**Problem to work on**
Once the line with "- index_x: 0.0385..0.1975" is found in the entries below, print it and each following line exactly, stopping after the line with "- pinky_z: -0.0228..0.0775"; print nothing else.

**Records for this exercise**
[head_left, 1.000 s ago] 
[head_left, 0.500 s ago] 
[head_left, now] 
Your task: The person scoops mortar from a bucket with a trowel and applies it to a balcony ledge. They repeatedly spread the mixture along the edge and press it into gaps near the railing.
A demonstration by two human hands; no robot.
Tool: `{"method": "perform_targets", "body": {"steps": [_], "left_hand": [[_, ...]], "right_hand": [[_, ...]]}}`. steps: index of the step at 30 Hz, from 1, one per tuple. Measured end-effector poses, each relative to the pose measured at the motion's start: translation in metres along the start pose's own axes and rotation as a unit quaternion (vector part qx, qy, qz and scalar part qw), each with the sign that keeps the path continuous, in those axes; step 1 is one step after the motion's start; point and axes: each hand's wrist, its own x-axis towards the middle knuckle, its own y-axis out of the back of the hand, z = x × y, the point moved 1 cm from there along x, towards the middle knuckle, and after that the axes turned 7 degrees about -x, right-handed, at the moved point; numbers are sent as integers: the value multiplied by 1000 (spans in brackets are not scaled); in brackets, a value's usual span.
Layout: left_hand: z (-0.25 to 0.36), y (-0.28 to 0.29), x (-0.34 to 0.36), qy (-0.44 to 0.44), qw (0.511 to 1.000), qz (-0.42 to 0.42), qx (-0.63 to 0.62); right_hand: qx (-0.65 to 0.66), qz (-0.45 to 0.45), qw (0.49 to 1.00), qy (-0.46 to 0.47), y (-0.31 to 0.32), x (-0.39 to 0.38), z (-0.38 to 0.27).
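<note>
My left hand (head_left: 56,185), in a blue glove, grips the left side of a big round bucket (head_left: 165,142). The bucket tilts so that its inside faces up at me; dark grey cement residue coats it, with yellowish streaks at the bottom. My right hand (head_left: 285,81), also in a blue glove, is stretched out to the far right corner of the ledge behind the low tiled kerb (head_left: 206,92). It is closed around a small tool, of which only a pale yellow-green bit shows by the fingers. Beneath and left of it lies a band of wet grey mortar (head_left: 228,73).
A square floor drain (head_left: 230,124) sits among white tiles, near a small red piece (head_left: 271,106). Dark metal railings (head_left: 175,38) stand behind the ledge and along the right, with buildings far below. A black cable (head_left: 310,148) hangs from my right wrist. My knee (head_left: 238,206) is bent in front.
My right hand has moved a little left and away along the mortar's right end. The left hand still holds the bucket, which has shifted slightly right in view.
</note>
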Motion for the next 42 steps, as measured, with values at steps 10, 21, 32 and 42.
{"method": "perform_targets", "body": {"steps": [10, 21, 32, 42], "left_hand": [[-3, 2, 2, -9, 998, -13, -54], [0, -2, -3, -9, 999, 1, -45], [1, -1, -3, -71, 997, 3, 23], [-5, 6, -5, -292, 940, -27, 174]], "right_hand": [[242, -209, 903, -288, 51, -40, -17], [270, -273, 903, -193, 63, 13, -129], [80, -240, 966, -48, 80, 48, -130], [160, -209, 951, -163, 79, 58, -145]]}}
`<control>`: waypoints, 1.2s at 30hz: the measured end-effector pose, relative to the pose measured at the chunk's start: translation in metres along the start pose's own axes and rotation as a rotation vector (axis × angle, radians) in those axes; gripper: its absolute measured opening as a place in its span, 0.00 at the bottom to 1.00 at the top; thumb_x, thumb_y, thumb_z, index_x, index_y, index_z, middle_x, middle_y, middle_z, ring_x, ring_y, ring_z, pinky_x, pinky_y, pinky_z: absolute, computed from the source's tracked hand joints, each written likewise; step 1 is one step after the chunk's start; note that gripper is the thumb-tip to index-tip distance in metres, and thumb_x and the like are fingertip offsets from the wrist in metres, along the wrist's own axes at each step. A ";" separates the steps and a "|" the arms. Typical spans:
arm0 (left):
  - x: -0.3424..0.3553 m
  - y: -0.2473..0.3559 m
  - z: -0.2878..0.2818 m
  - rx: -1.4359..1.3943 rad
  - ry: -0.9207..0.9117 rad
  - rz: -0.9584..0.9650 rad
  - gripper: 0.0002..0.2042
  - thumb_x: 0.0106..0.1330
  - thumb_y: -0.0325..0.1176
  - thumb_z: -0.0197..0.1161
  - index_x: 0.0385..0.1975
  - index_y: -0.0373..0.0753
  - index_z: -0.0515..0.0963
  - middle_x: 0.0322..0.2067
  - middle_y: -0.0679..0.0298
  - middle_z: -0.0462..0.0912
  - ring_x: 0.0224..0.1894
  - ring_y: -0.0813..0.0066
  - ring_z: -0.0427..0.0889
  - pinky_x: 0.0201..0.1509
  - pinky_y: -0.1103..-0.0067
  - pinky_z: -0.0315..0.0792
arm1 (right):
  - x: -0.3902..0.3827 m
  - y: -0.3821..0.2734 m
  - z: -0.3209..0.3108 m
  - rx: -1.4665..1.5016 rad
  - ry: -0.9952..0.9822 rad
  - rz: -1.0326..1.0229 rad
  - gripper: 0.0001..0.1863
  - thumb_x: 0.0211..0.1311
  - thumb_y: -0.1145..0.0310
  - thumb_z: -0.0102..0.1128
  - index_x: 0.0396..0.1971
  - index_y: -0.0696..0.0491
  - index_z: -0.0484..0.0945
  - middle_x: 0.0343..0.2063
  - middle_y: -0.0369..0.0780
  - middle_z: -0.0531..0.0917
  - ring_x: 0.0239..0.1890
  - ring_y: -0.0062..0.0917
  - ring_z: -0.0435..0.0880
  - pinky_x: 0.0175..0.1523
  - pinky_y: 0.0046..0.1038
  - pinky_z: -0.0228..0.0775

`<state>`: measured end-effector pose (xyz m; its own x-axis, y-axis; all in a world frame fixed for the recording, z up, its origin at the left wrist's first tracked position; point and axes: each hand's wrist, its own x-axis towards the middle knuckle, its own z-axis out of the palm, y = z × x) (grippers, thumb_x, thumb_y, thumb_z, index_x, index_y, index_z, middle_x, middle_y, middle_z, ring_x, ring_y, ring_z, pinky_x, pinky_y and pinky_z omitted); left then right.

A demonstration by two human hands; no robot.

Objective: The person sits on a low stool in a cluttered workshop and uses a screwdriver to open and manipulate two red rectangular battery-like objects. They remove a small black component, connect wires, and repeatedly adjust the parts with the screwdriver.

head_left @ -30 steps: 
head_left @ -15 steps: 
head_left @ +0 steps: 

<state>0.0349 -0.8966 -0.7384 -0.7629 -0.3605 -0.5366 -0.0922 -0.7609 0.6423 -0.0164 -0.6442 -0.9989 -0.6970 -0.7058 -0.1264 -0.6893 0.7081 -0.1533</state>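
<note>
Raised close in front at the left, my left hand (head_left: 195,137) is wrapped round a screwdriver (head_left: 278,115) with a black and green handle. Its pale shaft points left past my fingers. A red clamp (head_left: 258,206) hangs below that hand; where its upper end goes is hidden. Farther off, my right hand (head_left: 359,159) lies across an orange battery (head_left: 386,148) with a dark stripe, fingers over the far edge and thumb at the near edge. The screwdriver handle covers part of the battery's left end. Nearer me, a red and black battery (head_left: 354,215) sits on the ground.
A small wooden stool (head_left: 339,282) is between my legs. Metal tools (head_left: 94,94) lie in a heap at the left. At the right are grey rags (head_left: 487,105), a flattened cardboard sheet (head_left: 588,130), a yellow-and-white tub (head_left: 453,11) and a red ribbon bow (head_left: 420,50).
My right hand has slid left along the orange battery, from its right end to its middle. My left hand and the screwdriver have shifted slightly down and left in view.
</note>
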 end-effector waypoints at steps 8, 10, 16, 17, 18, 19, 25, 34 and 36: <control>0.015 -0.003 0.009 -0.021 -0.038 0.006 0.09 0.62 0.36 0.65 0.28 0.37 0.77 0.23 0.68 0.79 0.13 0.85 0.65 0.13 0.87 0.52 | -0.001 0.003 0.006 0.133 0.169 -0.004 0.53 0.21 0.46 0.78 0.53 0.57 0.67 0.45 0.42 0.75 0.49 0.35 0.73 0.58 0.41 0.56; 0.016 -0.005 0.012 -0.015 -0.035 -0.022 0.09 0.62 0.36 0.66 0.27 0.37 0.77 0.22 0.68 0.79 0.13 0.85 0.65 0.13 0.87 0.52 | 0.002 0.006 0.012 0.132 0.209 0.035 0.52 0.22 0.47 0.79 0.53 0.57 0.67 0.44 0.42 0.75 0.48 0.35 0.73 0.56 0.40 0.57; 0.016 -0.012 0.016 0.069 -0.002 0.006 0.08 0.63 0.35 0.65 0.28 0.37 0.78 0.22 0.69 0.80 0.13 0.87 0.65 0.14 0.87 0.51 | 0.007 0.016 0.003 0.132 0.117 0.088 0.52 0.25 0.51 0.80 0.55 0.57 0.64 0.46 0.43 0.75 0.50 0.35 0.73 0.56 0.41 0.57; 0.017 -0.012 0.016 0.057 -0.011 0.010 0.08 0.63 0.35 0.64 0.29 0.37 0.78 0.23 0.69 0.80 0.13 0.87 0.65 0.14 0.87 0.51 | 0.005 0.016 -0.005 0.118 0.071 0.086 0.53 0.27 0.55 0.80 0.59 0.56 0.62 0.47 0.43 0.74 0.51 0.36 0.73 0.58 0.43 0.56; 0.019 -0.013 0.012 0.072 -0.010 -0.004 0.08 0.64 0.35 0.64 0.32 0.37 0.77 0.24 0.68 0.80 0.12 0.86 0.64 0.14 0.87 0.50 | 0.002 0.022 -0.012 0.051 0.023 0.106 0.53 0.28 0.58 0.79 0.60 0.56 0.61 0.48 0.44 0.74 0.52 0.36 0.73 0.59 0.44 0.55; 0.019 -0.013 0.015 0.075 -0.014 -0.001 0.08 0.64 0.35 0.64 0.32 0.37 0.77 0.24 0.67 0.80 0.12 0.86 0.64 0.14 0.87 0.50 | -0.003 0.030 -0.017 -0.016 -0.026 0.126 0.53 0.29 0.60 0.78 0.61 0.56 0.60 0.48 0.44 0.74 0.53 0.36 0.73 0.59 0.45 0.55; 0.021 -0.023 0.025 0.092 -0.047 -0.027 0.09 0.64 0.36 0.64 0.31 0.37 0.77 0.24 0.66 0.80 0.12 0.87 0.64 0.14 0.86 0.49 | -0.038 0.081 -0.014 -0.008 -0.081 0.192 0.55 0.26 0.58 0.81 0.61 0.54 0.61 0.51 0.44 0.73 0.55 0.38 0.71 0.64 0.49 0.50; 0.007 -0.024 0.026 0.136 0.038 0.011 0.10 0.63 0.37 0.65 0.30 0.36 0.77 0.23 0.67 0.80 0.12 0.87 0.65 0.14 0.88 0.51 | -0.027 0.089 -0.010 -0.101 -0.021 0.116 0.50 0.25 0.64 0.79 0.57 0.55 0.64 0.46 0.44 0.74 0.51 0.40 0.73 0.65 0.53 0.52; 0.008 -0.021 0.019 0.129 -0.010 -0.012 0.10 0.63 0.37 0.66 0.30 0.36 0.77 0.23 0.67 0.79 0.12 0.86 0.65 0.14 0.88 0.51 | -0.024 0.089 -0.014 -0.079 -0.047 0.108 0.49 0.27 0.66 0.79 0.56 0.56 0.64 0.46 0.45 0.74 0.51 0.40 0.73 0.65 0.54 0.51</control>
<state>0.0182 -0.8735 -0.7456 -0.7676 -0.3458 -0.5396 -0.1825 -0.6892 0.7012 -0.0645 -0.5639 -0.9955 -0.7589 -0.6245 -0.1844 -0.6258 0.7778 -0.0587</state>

**Result**
  - index_x: 0.0385..0.1975
  - index_y: -0.0373..0.0753
  - index_z: -0.0515..0.0963
  - middle_x: 0.0322..0.2067
  - middle_y: -0.0679..0.0298
  - middle_z: -0.0462..0.0912
  - ring_x: 0.0224..0.1894
  - ring_y: -0.0813..0.0066
  - ring_z: -0.0427..0.0889
  - pinky_x: 0.0201..0.1509
  - pinky_y: -0.1103..-0.0067
  - pinky_z: -0.0315..0.0792
arm1 (right):
  - x: -0.3902..0.3827 m
  - y: -0.3821..0.2734 m
  - z: -0.3209..0.3108 m
  - rx: -1.4665..1.5016 rad
  - ry: -0.9952..0.9822 rad
  - rz: -1.0326..1.0229 rad
  - gripper: 0.0001..0.1863
  - thumb_x: 0.0211..0.1311
  - thumb_y: -0.1145..0.0310
  - thumb_z: -0.0102..0.1128
  - index_x: 0.0396..0.1971
  - index_y: -0.0696..0.0491
  - index_z: -0.0484..0.0945
  - middle_x: 0.0343..0.2063
  - middle_y: -0.0369..0.0780
  - middle_z: -0.0531..0.0917
  - ring_x: 0.0239..0.1890
  - ring_y: -0.0062..0.0917
  - ring_z: -0.0435..0.0880
  - pinky_x: 0.0175..0.1523
  - pinky_y: 0.0046..0.1038
  - pinky_z: -0.0228..0.0775

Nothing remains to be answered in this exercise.